Dear Dr. Roach: My 85-year-old mother-in-law had a mild heart attack a few days ago. She didn’t immediately take the nitroglycerin she had on hand. She has a pacemaker, and it reported the event to her heart doctor. Upon seeing the anomaly, her doctor called and asked her to undergo a nuclear stress test. She had one done eight years ago, and it made her very uncomfortable. She is fearful that she may not survive another one.
She and her husband lead a fairly comfortable, stress-free life, with the exception that they watch hours of cable news daily. I think she should avoid news, which is, in my opinion, designed to make viewers angry. Should I mind my own business or recommend that she refrain from tuning in?
S.I.L.
A stress test can be used to make a diagnosis or, especially after a heart attack, help identify a level of safety in exercise. To make a diagnosis, the person has to exert as much energy as possible. When I was an intern, my entire team, senior resident, intern, and medical students all underwent stress testing. It was a valuable experience, even if it was unpleasant. Being “encouraged” by my team to keep going on the treadmill when I was just about ready to collapse gave me a better understanding of how stressful a stress test is.
By contrast, a stress test after a heart attack is not a maximal effort. The person’s electrocardiogram is monitored carefully as the exercise level increases, and they are never allowed to get to the point where they can cause damage to their heart. She should be reassured that this stress test will be very different from her previous one. A “nuclear” stress test uses radioactive isotopes to look at blood flow to the heart during exercise and rest.

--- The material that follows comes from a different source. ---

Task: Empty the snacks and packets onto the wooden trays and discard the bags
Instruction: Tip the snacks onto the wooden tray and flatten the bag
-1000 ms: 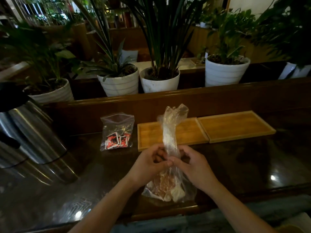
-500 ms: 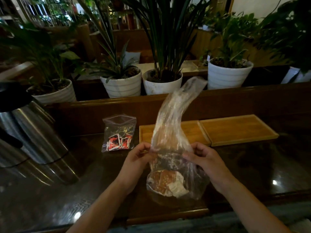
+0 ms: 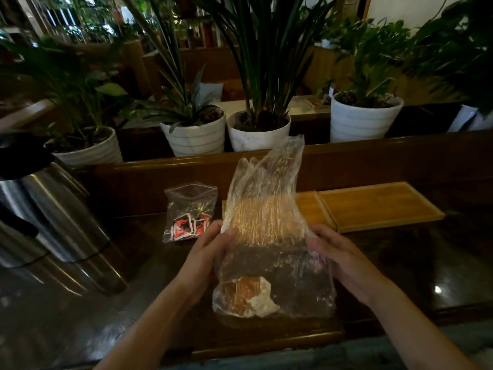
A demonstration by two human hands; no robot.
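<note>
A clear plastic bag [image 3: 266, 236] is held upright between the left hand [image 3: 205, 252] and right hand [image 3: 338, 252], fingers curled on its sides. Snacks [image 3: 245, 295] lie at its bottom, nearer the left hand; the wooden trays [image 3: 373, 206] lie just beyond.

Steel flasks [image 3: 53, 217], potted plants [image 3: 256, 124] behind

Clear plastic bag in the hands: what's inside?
The clear plastic bag, gripped by the left hand and right hand, shows orange-brown snacks with a pale piece at its bottom left. Wrinkled film hides their count and type.
</note>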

I have many patients who are anxious about the news of the day, and for many of them, their mental health improved when they didn’t watch the news every day. I still think we should be informed, but I agree with you that some “news” programs seem to be designed to evoke an emotional response more than they are to enlighten.

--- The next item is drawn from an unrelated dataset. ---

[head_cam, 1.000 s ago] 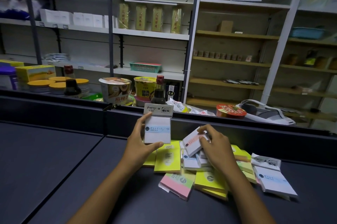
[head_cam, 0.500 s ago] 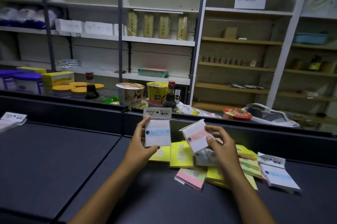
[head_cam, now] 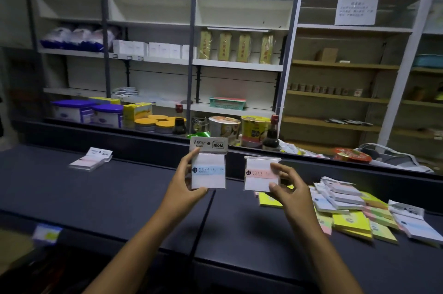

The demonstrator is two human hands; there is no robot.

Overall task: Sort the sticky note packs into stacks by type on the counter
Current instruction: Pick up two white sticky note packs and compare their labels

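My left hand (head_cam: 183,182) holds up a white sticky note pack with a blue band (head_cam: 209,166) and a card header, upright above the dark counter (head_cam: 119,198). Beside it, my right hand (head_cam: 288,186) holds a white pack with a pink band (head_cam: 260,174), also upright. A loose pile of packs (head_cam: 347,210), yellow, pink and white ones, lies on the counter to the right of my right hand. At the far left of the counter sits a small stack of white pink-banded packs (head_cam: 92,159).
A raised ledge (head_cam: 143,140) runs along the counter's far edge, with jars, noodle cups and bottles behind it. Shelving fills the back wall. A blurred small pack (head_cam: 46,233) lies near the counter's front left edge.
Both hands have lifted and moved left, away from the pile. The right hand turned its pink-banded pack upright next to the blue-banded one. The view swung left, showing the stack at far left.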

I did see one case where a gentleman in the cardiac ICU insisted on watching his favourite football team while awaiting cardiac surgery. This was a mistake, as he did have a heart attack during the game.

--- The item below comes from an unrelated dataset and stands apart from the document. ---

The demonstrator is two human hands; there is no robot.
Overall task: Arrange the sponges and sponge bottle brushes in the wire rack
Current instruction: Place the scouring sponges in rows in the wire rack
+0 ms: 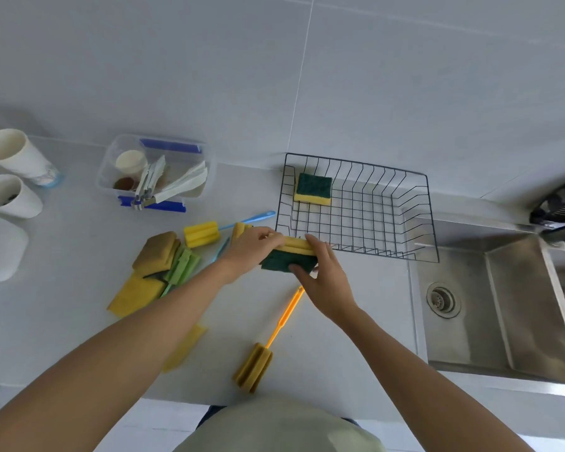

Dear Dr. Roach: Your recent column on the timing of medications caught my eye. I had just met with my pharmacist for help on how to have my meds listed in daily order and when to take them each day. My medications change so often that I get confused and very overwhelmed. I’m sure this would help other seniors as well! What do you think?
L.A.
It’s a great idea. I’ve also recommended pillboxes that can be filled once a week with labeled times on when to take the medications for those who have complicated regimens. Most pharmacies offer the option of putting medications in blister packs, each labelled with the exact time to make it easier.
One reader suggested that the physician give a list not only of the medications, doses and timing, but also what they are for. I spend a few minutes during most office visits going over medication lists, as I find there is often a misunderstanding, duplicate medications, or medications I had thought were discontinued.